中国の若者を中心に拡大を続けているセルフヘアカラー市場。日本のブランドを含めて、すでに市場競争が展開されつつあるが、その市場で消費者たちはどんな色に自らの髪を染めているのだろうか?
今回は色のトレンドについて少し見てみよう。
目次
小紅書で投稿される「カラー」トレンド
中国のおけるセルフヘアカラーのクチコミ。
また小紅書でセルフヘアカラーや色に関するノート数を見てみると、色に関する投稿が非常に多くなっていることが見受けられる。
【グラフ】小紅書におけるセルフヘアカラー、色、ヘアケアのノート数
出所:数慧光(上海)商務諮詢有限公司調べに基づき中国トレンドExpressにて作成
よく見ると多いのは個人ももちろんながら、ヘアサロンなどの投稿も少なくない。
店側としても、カラーリングファッションニーズをとらえるマーケティングの一環として「この夏の人気カラー」や「人気色の仕上がりバリエーション」が写真とともに投稿されている。
クチコミから見る中国の人気カラー
では、中国消費者の髪の色についてのクチコミを見てみよう。
【表】Weiboにおけるヘアカラークチコミの上位キーワード
出所:数慧光(上海)商務諮詢有限公司調べに基づき中国トレンドExpressにて作成
まず、色に関して言えば最も人気なのはオーソドックスなブラウンカラーという事になる。気軽に失敗を恐れずに試せるカラーとして日本でも人気だ。
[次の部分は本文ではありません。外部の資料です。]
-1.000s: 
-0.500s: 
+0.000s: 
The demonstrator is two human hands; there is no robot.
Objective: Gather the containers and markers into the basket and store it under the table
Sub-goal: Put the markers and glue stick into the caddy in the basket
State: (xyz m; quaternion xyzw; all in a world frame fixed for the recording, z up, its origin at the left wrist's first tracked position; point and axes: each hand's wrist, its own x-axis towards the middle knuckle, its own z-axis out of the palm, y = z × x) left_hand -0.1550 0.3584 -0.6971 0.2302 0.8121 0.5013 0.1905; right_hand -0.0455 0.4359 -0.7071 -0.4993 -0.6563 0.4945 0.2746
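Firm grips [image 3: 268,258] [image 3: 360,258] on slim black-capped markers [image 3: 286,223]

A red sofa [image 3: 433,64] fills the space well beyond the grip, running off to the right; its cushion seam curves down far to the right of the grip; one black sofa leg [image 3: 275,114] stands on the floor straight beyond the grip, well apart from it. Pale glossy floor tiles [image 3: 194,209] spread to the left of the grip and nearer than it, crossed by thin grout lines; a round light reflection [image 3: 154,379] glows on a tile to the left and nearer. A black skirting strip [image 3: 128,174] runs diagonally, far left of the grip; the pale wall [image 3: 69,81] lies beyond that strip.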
また「青」や「赤褐色」、「赤」といった色合いも人気色として挙がっている。Weiboでも最近の流行色として「レッド系」や「ブルー系」カラーが、複数のバリエーションとともに紹介されている。
またカラー系には「海王紅」と呼ばれるカラーがある。
これは2018年に公開されたアメリカのスーパーヒーロー映画『アクアマン』に登場する海底国の女王「メラ」の髪色のころ。
鮮やかな赤みが特徴で、アクティブなZ世代にも人気のカラー。小紅書にも数多く投稿されているが、女性だけではなく男性の同色カラーリングも混じっているのが興味深い。
色以外で見ると、ヘアカラーと同時に「ヘアエクステンション」が上がっている。
この背景は、主にヘアサロンなどの広告投稿によるもので、サービス紹介に「染髪接髪(カラーリング&エクステンション)」と並べて表記されるのが慣例となっているのである。
ここから見ると、中国女性にとっても髪の雰囲気を変える手法としてはカラーリングと同時にヘアエクステンションを利用するのが一般的であると考えられる。
また「前髪」や「短髪」など、髪の部位や長短によって仕上がりは変わってくる。特にヘアサロンがヘアスタイルとカラーをワンセットで紹介するケースが多く、「ボリュームを表現する際のカラーリングとヘアスタイル(前髪)」などがWeibo上に見える。
さらには「丸顔」の場合の注意点など、「顔の形」からも似合う色合いを探すなど、中国消費者もヘアカラーファッションへの探求心が非常に強い様子が見て取れる。
韓流ファッションから広がる韓国カラー
さてここで注目しておきたいキーワードがある。
それが「韓国風」というワードだ。
中国でも「韓流」ブームは続いている。
特にポップミュージックのようなコンテンツとファッションブランドやコスメブランドがワンセットで展開されることが多い。
つい先日はBTSが朝鮮戦争に関する言及でネガティブなキャンペーンがあったようだが、それも局地的なもので、韓国のガールズユニットほか、アーティストの人気も高い。
こうしたアーティストのファッションをマネする形で、髪の色を変える消費者が少なからず存在するようである。
これを見ると、ジャパンカルチャー、アーティストの影響力は韓流に比べれば小さく、現在の中国では日本のアーティスト発信によるファッションが広がるといった現象はほとんど見ることができない。
2020年に入っても日本のファッションブランドの中国市場撤退といった話を耳にする。
これはマーケティング手法や投資といった部分以外に、日本ファッションといったセグメントが完全に定着していないという課題がある。
同時に韓国のように自国コンテンツやカルチャーと企業のブランドが一体となっての中国展開ができないという部分も影響している。
もちろんこれには著作権や中国における政治的な外来文化寛容度など諸問題も大きく影響しているため、簡単に解決することはできない。
とはいえ、日本のポップカルチャーファンも中国で存在していることから、それらとヘアスタイル、カラーリングファッションと上手に組み合わせることで、その流行を広げていくという視点も必要だろう。
それ以外のキーワードを見てみると「グラデーションカラー」などのキーワードも登場しており、様々なカラーリングを楽しんでいる様子が見て取れる。